▶ **Work order**: Would you repeat every line of the material exactly?

▶ **Given information**:

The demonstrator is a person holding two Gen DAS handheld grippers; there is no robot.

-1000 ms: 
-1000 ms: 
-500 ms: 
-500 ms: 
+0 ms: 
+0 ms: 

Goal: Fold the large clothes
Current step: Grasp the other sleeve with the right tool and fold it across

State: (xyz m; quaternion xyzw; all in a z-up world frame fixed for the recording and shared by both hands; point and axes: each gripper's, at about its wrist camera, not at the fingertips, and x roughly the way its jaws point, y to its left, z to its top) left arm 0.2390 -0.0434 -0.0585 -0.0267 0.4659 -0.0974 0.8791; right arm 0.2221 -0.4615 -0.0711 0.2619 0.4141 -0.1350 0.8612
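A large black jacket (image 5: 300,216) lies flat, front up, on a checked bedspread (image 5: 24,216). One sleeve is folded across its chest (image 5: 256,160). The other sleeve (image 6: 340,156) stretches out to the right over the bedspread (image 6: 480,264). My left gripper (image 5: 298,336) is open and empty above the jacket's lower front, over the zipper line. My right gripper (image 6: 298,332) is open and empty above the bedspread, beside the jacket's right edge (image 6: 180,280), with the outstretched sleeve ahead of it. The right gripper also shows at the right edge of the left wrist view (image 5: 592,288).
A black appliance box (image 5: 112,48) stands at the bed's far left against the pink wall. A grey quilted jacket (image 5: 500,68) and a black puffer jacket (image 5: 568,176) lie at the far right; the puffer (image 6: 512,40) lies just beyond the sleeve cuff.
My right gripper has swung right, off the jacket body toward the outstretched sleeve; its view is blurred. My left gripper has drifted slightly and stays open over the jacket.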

▶ **Answer box**:
The demonstrator is a person holding two Gen DAS handheld grippers; there is no robot.

-1000 ms: 
-1000 ms: 
-500 ms: 
-500 ms: 
+0 ms: 
+0 ms: 

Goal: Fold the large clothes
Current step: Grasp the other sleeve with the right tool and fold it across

State: (xyz m; quaternion xyzw; all in a z-up world frame fixed for the recording and shared by both hands; point and axes: each gripper's, at about its wrist camera, not at the fingertips, and x roughly the way its jaws point, y to its left, z to its top) left arm 0.2390 -0.0434 -0.0585 -0.0267 0.4659 -0.0974 0.8791; right arm 0.2221 -0.4615 -0.0711 0.2619 0.4141 -0.1350 0.8612
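A large black jacket (image 5: 300,216) lies flat, front up, on a checked bedspread (image 5: 24,216). One sleeve is folded across its chest (image 5: 256,160). The other sleeve (image 6: 340,156) stretches out to the right over the bedspread (image 6: 480,264). My left gripper (image 5: 298,336) is open and empty above the jacket's lower front, over the zipper line. My right gripper (image 6: 298,332) is open and empty above the bedspread, beside the jacket's right edge (image 6: 180,280), with the outstretched sleeve ahead of it. The right gripper also shows at the right edge of the left wrist view (image 5: 592,288).
A black appliance box (image 5: 112,48) stands at the bed's far left against the pink wall. A grey quilted jacket (image 5: 500,68) and a black puffer jacket (image 5: 568,176) lie at the far right; the puffer (image 6: 512,40) lies just beyond the sleeve cuff.
My right gripper has swung right, off the jacket body toward the outstretched sleeve; its view is blurred. My left gripper has drifted slightly and stays open over the jacket.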

This exercise is done.